Now in middle age I am trying hard to foster new and healthier beliefs, by loving myself steadily and consistently through sadness. I am doing so good at this! So good. But my 18 year old self still feels your loss, and sometimes - just this week, in fact, which is why I am writing this now - she stands between me and someone I really want to hold and comfort me. I know she is trying to protect me but she causes me pain.
Maybe when I get my next fever, I'll be able to connect more deeply with her and find the right words or gesture for the healing to happen. I feel like I'm ready for this chapter to close, 25 years is enough. But in the meantime, we travel on, me and her, and the ghost of you.
[Readers, in case you're curious:
- Patrick and Millie dated for two years, and then he abruptly announced he was moving overseas without inviting or indeed consulting her. He was a talented walker-away.
- Millie later married a guy who had ambitiously but unsuccessfully solicited my phone number at a party in 2002. A better person would not consider this any sort of victory.
- Below are my two favourites of the many, many poems I wrote for Patrick circa 2001.]
Motionless
I used to think you were the centre around which I spun crazily, our outstretched arms joined wrist to wrist.
For years I could feel the outward pull but I held tight,
by some metaphysical miracle,
to you at the heart of my existence.
Finally I learned that I felt the pull of your movement and not mine.

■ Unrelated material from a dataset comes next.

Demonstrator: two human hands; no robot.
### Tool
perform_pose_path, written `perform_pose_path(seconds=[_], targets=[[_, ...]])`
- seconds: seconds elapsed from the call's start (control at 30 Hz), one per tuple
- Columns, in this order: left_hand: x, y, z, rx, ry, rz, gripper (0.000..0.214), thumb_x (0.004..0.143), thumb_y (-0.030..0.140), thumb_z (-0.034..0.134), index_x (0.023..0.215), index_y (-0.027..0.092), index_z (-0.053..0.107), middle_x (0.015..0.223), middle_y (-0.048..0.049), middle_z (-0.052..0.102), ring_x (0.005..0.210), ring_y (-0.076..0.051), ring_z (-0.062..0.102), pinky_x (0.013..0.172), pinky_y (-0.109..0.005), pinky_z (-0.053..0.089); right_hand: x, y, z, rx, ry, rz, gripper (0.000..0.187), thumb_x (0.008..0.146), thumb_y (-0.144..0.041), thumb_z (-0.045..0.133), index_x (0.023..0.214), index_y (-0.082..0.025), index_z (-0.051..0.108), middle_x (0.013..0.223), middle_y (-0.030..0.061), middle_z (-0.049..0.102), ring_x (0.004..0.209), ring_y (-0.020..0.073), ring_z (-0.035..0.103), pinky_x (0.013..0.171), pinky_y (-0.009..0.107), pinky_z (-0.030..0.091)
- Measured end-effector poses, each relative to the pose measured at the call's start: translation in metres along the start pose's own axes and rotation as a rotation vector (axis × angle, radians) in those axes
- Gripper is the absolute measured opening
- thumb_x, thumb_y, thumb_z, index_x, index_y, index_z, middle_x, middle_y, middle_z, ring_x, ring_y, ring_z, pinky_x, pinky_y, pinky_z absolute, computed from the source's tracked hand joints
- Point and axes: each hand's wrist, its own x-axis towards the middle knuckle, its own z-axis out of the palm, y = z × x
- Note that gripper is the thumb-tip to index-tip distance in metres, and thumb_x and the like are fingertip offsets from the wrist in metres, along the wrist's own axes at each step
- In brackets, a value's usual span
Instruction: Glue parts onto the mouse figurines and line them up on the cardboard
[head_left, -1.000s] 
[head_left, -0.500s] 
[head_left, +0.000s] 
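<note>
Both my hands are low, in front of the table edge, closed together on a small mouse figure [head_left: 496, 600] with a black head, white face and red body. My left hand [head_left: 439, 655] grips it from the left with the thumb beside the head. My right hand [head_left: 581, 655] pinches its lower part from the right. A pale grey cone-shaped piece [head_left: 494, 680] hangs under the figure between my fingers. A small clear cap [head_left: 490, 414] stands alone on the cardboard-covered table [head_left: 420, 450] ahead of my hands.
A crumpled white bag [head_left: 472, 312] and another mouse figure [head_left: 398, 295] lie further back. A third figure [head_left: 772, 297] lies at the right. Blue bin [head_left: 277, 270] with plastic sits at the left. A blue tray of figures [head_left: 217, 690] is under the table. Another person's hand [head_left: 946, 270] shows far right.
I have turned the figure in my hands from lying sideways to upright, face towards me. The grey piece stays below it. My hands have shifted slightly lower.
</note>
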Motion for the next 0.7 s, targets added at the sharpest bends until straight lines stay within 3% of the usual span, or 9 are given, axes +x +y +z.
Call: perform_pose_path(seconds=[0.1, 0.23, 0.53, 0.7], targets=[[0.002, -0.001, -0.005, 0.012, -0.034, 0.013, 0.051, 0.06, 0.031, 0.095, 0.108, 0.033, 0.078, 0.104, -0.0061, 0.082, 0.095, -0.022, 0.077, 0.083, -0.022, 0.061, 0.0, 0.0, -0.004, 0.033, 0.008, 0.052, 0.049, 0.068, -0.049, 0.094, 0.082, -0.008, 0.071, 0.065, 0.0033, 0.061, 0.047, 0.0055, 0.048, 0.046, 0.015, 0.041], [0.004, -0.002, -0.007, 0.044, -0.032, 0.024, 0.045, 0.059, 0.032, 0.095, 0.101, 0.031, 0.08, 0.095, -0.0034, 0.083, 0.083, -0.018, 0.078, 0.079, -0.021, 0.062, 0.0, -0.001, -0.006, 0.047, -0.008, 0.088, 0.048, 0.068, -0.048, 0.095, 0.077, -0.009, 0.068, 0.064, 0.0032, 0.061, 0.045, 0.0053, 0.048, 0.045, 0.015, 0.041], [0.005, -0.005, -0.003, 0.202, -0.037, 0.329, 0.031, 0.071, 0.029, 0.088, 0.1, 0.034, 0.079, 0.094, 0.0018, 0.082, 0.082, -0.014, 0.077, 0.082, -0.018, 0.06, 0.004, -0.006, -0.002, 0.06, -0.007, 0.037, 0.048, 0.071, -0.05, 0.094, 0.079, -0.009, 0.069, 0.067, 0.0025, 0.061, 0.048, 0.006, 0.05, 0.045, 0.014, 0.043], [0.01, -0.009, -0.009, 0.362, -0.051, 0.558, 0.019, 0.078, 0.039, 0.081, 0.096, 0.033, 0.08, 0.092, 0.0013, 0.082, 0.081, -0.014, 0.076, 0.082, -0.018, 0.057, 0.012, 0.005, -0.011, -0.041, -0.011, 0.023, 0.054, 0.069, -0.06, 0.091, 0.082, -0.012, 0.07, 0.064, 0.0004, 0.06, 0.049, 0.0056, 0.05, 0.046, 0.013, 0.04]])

I know this now because when I let go of you
for one millionth of a second
it was you, not I, who went spinning far away
and I was left motionless.
When you fell in love and not with me
I let go, my darling
and when I regained my balance you were already gone. I had always thought
it was I who would be spun away.
Never leave
When I wake I usually remember you have gone, which is why
the city is littered with my one-night stands;
but early this morning it was a shock to find I was missing,
killed off, swept away by your womanly hands.
So I found myself dead and I left my body in the cold bed
and came looking for my better half, for an answer or
looking just to hand it all back to you,
this endless time I’m carrying.
What if I found you in one of our places,
someone else’s smile covering your face?
I could never walk the ten thousand miles between us
to pass my hand through your empty chest.
The fault of this haunting is entirely your own.
I know it is over but I can’t be removed
when all that is left of me is your memories;
your memories, and my memory of you.